The only other Met to drive in six runs this week is Amed Rosario, who had himself a great week at the plate after struggling the first two weeks of the season. While he is never going to be as patient of a hitter as someone like Nimmo, Rosario has already demonstrated a lot more plate discipline this year and that is beginning to pay dividends in the form of him getting more pitches to hit. He collected seven hits and two walks this week, good for a 118 wRC+. While that’s not as flashy as the likes of Conforto or Alonso, the Mets would take a 118 wRC+ from Rosario all day, especially if he continues to show improvement defensively at shortstop, which has already been very noticeable in 2019.

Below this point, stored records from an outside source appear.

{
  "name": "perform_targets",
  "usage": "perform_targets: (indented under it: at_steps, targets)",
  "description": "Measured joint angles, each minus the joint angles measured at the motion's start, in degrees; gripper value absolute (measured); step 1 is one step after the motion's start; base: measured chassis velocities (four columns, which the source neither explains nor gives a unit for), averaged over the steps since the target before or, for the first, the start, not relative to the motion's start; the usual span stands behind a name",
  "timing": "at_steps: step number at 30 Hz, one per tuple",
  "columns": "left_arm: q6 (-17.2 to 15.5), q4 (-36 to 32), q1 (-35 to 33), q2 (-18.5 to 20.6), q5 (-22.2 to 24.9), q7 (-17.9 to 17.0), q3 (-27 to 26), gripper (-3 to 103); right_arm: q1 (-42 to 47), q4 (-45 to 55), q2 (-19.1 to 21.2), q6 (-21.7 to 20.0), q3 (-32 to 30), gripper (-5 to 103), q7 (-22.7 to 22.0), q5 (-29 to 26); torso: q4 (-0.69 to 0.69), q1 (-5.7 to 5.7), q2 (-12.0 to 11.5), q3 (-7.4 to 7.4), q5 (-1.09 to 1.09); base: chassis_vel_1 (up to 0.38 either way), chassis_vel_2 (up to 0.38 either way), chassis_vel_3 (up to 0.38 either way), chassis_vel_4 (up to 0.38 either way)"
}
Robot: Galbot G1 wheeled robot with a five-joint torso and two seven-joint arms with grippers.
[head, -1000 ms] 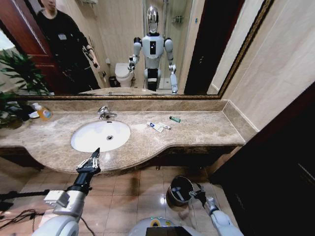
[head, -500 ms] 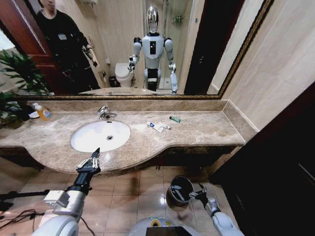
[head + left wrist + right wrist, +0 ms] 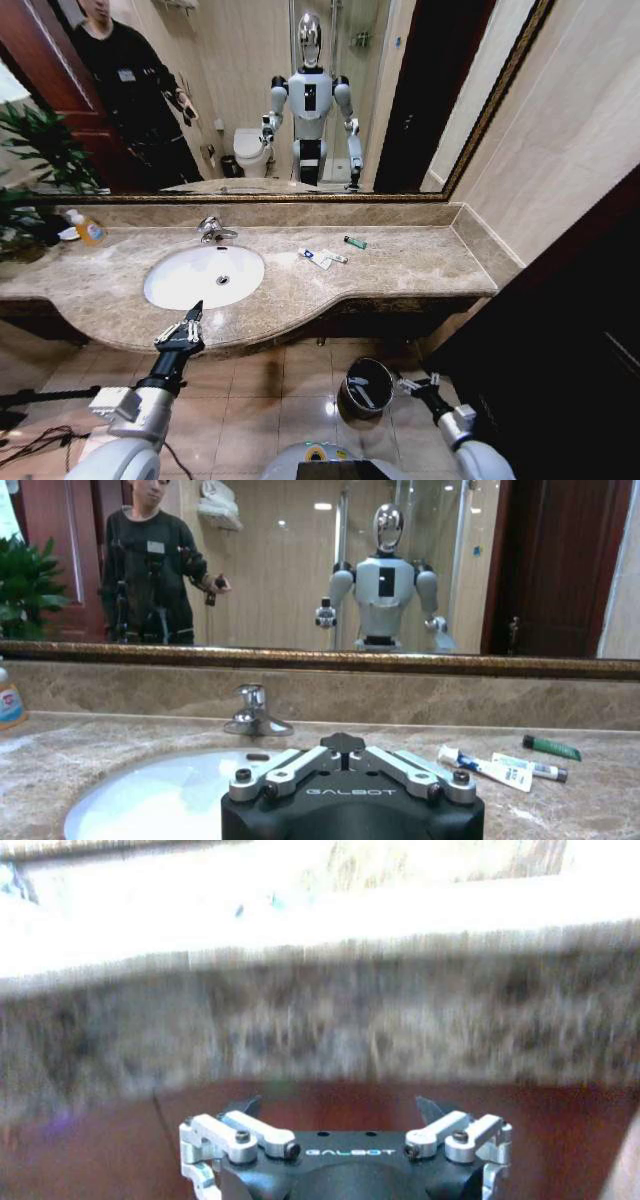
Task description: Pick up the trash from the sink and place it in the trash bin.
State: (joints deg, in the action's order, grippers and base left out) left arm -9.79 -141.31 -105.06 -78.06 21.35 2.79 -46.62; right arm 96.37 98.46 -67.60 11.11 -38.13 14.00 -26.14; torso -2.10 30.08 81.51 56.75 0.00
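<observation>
Litter: two small white-and-blue tubes (image 3: 318, 257) and one tiny dark green tube (image 3: 355, 242) lying on the mottled beige-brown marble counter (image 3: 420, 262), beside the white oval ceramic sink (image 3: 204, 276) | right gripper (image 3: 416, 384) hovering open-jawed beside the round black metal-rimmed trash bin (image 3: 364, 388) | left gripper (image 3: 181, 330) idling before the counter edge, jaw state unclear.

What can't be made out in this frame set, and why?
- Trash bin contents: head view shows a pale streak inside, too small to identify.
- Lettering on the trash on the counter: too small in head and left wrist views.
- Left gripper fingers: cut off by the left wrist view's lower edge.
- Counter edge in the right wrist view: motion-blurred above the right gripper.
- Sink front: hidden behind the left gripper's body.
</observation>
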Motion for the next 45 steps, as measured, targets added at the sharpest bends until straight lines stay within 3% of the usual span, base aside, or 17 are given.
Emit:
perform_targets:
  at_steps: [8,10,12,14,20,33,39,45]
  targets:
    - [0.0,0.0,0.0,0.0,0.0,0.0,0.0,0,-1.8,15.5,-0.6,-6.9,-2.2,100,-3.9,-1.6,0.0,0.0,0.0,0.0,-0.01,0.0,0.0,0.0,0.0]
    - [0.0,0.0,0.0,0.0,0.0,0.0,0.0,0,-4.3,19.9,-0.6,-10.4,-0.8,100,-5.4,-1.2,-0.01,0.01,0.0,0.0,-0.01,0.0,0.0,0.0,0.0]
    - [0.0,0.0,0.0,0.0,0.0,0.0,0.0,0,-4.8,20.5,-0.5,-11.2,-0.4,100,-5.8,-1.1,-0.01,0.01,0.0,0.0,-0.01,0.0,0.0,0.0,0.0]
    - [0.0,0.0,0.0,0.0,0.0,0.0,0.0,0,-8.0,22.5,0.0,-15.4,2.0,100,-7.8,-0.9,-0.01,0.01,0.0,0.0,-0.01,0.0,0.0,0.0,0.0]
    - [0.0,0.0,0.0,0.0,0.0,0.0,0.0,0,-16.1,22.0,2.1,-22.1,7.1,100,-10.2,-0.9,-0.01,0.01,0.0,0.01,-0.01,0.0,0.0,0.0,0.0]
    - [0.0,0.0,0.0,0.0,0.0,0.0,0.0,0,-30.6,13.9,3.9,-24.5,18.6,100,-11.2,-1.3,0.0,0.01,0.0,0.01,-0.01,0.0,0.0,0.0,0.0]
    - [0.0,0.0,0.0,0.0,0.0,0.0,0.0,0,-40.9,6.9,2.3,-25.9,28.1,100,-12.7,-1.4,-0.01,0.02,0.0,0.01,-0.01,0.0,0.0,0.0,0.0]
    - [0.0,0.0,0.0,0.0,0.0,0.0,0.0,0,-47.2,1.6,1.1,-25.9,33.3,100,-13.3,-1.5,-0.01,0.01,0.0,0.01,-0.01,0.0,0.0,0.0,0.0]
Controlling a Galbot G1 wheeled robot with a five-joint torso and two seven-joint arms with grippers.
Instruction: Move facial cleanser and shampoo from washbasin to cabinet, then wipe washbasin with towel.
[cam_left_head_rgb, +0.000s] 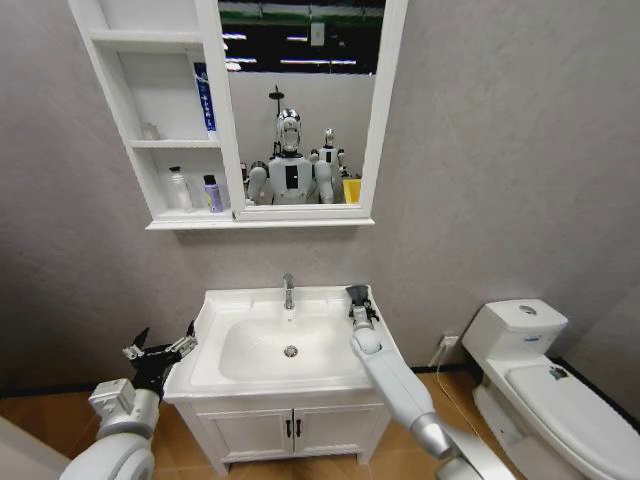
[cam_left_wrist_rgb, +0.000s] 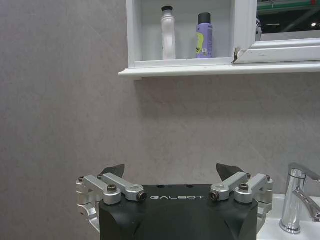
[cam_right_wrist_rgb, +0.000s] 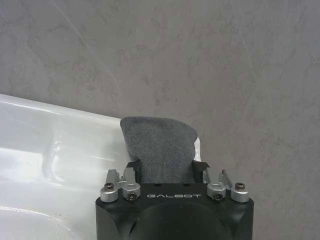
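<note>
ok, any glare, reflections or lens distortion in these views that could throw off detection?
Head view: wide-angle bowing of the cabinet edges; its mirror reflects ceiling lights and robots. Right wrist view: soft sheen on the washbasin; towel in the right gripper reads clearly. Left wrist view: even light, left gripper open.

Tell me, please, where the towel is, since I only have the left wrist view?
Observer: The towel is gripped in the right claw, at the washbasin's right rear corner by the wall.
Operator: Thank you. Where is my left claw relative to the basin?
Observer: The left claw hangs open just off the basin's left edge, not touching it.
Operator: Is anything on the shelves above the two bottles I can see?
Observer: Yes, a blue tube stands in the cabinet's middle niche, against its right wall.
</note>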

Eventually, we do have to discuss the one blaring weak spot among the regulars in the lineup, which is Robinson Cano, whose struggles at the plate continue. He posted just a 31 wRC+ for the week. He had three hits in 24 plate appearances this week, walked three times, scored three runs, and drove in two. Notably though, Cano has also been hitting into a bit of bad luck, driving some balls hard that have been caught. There is no way he’ll continue to have a .188 BABIP all season.
Speaking of BABIP, Wilson Ramos has cooled off a bit after a hot start. He’s been running a pretty high BABIP all season, hitting the ball hard on the ground—especially the other way—and finding holes. This has worked well for the Mets in RBI situations, but he has yet to hit for any power this year; he does not have a home run yet this season. He posted an 88 wRC+ this week, collecting three hits—all singles—and five walks. He drove in two runs and scored two runs this week.
The Mets’ backup catcher, Travis d’Arnaud, returned from the injured list at the very end of last week, so this is his first full week of play after getting Tommy John surgery last year. He caught two games this week—Tuesday’s game against the Twins and Saturday’s game in Atlanta. Neither were particularly good days for the Mets. On Tuesday, he went 0-for-5, leaving six men on base, and Jacob deGrom struggled on the mound. Saturday was a better day at the plate; d’Arnaud had a hit, an RBI, and scored a run. But of course that was also the day that Jason Vargas didn’t get out of the first inning and Corey Oswalt did not fare much better. Things can probably only go up from here for d’Arnaud.
J.D. Davis continues to be an extremely useful hitter for the Mets, providing offense from the right side against left-handed pitching, giving the Mets the opportunity to rest their big bats on days when a lefty is on the mound. In fifteen plate appearances this week, he posted a 166 wRC+. He collected two hits, one of them a home run, walked five times, and scored two runs. His solo home run yesterday was his only RBI this week.
Of the Juan Lagares/Keon Broxton defensive center field duo, Lagares has had the better week at the plate. He had three hits in eight at-bats, walked twice, scored a run, and drove in two. Meanwhile, Broxton posted just a 51 wRC+ in his 13 plate appearances this week. He did, however, steal two bases this week, the only Met to steal more than one base. Both have proven to be assets defensively in center field, which is exactly why they are on the roster.
With Todd Frazier close to returning from the disabled list, it seems that Luis Guillorme is the most likely candidate to be sent down, especially given that the Mets have indicated they intend to use Frazier as the backup shortstop when needed. Guillorme has had very few opportunities to play, mostly being used as a defensive replacement late in games. Guillorme is hitless in five at-bats this week. He scored one run as a pinch runner for Robinson Cano in Wednesday’s victory.